冷たい空気がふっと部屋に入り込んできた。
涼ちゃんは、窓の桟に両手をかけ、
おそるおそるその上に立つ。
(もう、全部……終わらせてしまいたい)
悔しかったことも、苦しかったことも、
伝えられなかった想いも、
全部この高い窓の外に放り投げるような気持ちで――
涼ちゃんは、そっと目を閉じた。
飛び降りようとしたまさにその瞬間――
「おい!」
男の先生の大きな声が、部屋に響いた。
涼ちゃんが窓の外へ身を投げると、
先生は一瞬の迷いもなく駆け寄り、ぎりぎりのところで涼ちゃんの腕をつかんだ。
「待ってろ!頑張れ――!」
先生は必死の形相で叫び、
ほかの看護師たちも慌てて駆けつけ、窓から落ちかけた涼ちゃんの体を必死で引っ張りあげる。
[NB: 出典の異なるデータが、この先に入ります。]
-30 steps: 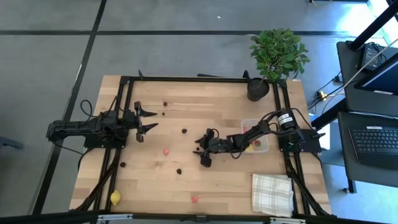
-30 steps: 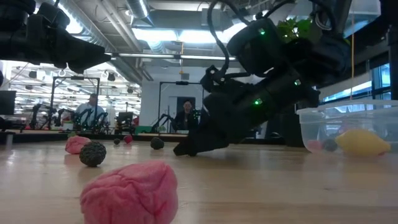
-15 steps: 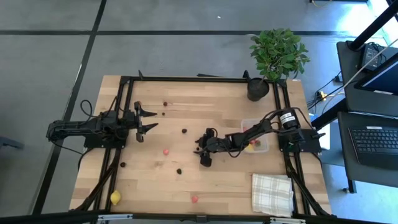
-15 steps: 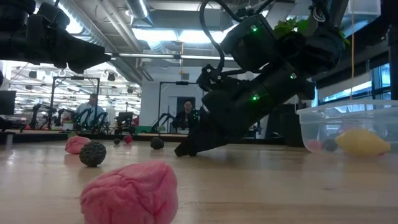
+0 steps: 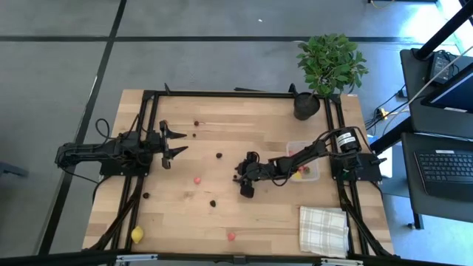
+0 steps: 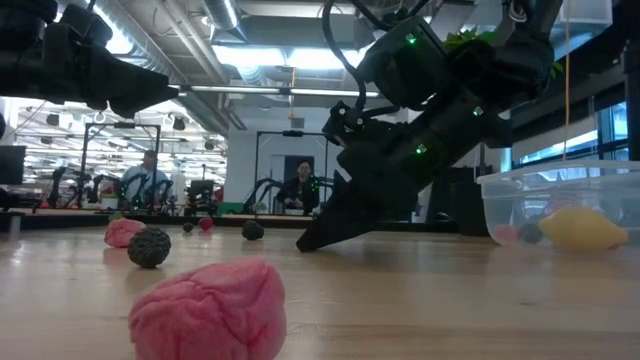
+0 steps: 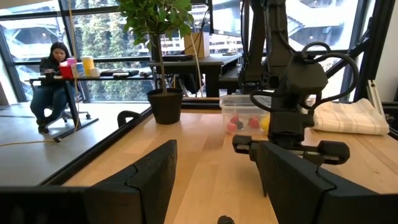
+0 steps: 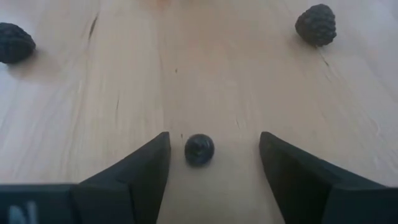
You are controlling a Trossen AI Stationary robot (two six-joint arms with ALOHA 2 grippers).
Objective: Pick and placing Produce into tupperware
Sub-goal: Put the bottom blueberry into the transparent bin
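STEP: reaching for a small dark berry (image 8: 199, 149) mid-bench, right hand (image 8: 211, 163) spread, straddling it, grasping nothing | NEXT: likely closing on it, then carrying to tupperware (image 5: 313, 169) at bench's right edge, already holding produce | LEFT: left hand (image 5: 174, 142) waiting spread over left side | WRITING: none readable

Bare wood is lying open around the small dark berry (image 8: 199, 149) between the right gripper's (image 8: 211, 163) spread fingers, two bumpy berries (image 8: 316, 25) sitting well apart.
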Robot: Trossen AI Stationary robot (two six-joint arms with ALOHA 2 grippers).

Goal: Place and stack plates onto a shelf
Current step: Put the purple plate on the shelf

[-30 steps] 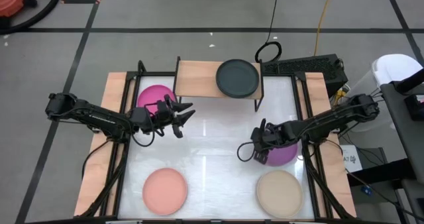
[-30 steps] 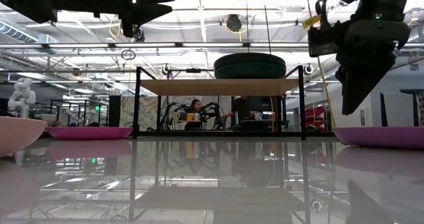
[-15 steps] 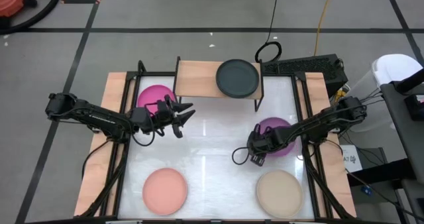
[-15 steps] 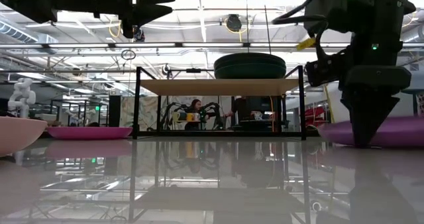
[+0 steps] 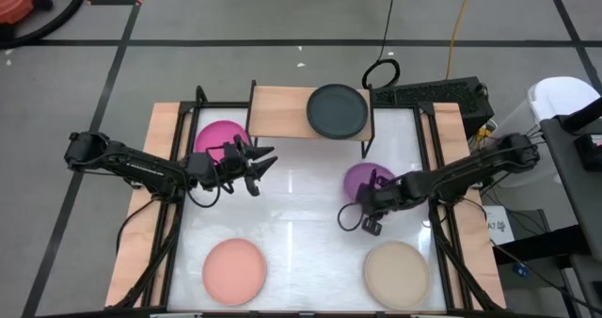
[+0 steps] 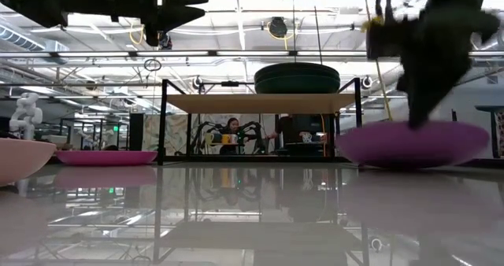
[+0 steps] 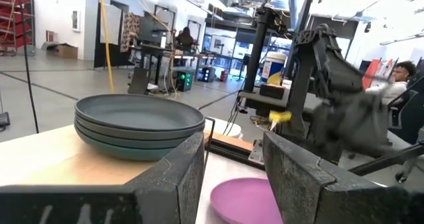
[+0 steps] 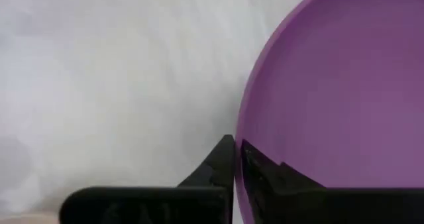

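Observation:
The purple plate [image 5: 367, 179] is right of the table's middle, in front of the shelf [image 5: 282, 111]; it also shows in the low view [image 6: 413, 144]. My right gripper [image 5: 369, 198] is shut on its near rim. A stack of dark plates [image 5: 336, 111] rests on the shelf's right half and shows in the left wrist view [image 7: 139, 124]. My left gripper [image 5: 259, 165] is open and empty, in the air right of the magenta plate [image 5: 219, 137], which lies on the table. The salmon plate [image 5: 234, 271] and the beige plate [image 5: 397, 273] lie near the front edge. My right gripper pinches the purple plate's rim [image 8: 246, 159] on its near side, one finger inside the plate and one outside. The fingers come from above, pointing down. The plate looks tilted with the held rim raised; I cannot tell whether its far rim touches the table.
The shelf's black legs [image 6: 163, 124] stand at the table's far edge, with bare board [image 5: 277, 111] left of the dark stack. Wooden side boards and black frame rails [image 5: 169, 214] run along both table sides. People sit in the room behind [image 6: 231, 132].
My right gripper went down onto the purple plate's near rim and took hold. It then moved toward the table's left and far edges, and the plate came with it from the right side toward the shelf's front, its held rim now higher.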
なんとか無事に、涼ちゃんを病室の中へと引き戻すことができた。
でも、救われた涼ちゃんの瞳には、生きている実感はなかった。
「……ああ、また死ねなかった……」
ただ、悲しそうにそう呟いた。
その姿を見た看護師は、いてもたってもいられなくなり――
𓏸𓏸へと急いで連絡を入れた。
(――𓏸𓏸さん、涼ちゃんが……!)
𓏸𓏸は、病院からの連絡を受けてすぐに駆けつけた。
慌てて病室の扉を開ける。
最初に目に入ったのは、
ベッドにうなだれて座る、涼ちゃんの虚ろな目だった。
骨ばった細い体は、以前よりもずっと小さく見える。
「……ありがとうございます」と𓏸𓏸は看護師たちに深々と頭を下げた。
そして、そっと涼ちゃんのそばに座る。
気配を感じて涼ちゃんが顔を上げ、𓏸𓏸のほうを見た。
「……また死ねなかった……」
かすれた声だった。
生気のないまなざしで、絞り出すようにそうつぶやく涼ちゃん。
𓏸𓏸は、何も言わず、ただその横で静かに寄り添った。
言葉も慰めも、今は何もいらない――
ただ隣で、小さな体のぬくもりを感じていてくれることが、
涼ちゃんにはどこか救いだった。